The possible features of a winter jacket include the pocket selection, hood, and associated adjustments, wrist closures, and other protective measures. With these, the Chilliwack is pretty well equipped. First, there are abundant pockets. The cuffs of the Chilliwack are simple stretchy knit cuffs. They keep the warm in and are comfortable.
The Chilliwack Bomber is the most uniquely styled jacket we tested. The pilot "bomber" style is bold and stands out. Universally, the feedback we got was strong. Some liked it while others certainly did not. No one was ambivalent about this Canada Goose product. The only other jacket that elicited such impassioned feedback was the Editors' Choice Arc'teryx Camosun Parka. One observer stated about the Camosun, "whoa, isn't that classy." All others found the Camosun neutral in styling.

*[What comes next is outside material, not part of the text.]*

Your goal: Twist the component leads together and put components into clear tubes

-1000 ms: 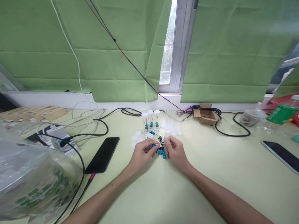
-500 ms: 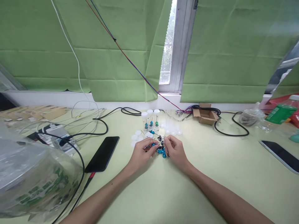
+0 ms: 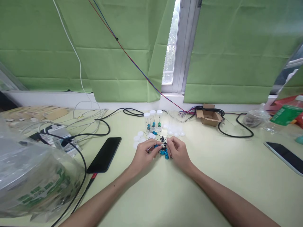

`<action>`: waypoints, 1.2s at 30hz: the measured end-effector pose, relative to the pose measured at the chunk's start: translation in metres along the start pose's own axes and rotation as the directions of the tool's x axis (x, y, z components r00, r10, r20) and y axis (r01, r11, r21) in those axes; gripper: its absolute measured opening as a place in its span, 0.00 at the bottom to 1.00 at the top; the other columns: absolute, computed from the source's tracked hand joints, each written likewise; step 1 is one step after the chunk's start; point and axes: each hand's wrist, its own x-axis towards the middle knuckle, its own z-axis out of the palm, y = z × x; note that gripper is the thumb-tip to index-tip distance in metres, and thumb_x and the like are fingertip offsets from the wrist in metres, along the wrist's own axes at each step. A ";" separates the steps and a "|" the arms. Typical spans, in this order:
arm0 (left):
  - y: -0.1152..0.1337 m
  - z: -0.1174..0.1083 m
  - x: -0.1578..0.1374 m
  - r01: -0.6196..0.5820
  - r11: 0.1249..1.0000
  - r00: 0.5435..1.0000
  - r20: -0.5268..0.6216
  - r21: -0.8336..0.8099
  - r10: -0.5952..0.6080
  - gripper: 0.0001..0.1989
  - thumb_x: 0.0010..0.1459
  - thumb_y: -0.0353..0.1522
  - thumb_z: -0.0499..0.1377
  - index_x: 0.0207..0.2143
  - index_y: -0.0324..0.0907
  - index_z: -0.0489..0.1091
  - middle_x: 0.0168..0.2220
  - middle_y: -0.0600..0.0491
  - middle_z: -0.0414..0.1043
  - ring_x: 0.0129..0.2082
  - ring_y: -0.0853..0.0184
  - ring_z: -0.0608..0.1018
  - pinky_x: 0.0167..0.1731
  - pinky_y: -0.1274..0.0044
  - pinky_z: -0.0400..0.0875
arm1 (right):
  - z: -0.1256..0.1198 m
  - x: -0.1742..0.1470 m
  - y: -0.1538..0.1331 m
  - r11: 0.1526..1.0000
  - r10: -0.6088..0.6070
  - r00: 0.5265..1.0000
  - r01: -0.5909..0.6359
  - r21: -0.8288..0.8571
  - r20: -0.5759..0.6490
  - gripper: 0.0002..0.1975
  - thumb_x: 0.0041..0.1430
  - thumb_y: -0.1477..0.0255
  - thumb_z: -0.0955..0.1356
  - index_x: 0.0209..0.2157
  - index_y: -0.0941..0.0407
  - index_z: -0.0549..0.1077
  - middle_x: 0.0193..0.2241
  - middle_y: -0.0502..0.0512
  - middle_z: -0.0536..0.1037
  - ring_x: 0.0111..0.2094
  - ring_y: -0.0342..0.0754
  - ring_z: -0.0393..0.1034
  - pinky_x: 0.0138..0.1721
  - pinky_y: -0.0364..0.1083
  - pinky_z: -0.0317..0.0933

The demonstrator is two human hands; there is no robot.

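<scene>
My left hand pinches a thin, light metal rod between thumb and forefinger. At the rod's other end, the closed fingertips of my right hand grip it; its tip is hidden there. Beneath and between the hands lies a small heap of shiny blue metal parts and little black parts. Just beyond stand three clear vials with white caps, each with a small blue or green part on a thin stem inside. Loose round white caps lie by my left fingers.
A black phone and a bulky clear plastic bag occupy the left side, among cables. At the back right sits an open cardboard box. Another phone and a green-labelled bottle are far right.
Both hands keep nearly the same pose, still holding the thin rod. The whole view has shifted very slightly; nothing on the table has visibly moved.
</scene>
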 end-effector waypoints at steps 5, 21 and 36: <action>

This is a durable jacket. The rugged construction and down insulation could last a lifetime. Unless you are crawling into the engine cowling of a bomber for cold weather repairs, you are unlikely to exert enough force on the Chilliwack Bomber to generate more than superficial wear.
Canada Goose jackets are expensive. There is no way around this fact. It is rare in our OutdoorGearLab reviews that a product exceeds the price of Arc'teryx's offering. Canada Goose does it. Though you get impeccable construction, super-durability, top-notch materials, and high-end performance for the price, we cannot in good conscience call the Canada Goose Chilliwack a "value" choice. This is a luxury item.
We dig the Canada Goose Chilliwack Bomber. Our testers were polarized on the style and fit, but no one could refute the warmth and durability. Weather protection is compromised, but you won't use this much in wet climates anyway. The price is absurdly high, but if it tickles your fancy, you're likely to look straight past that number.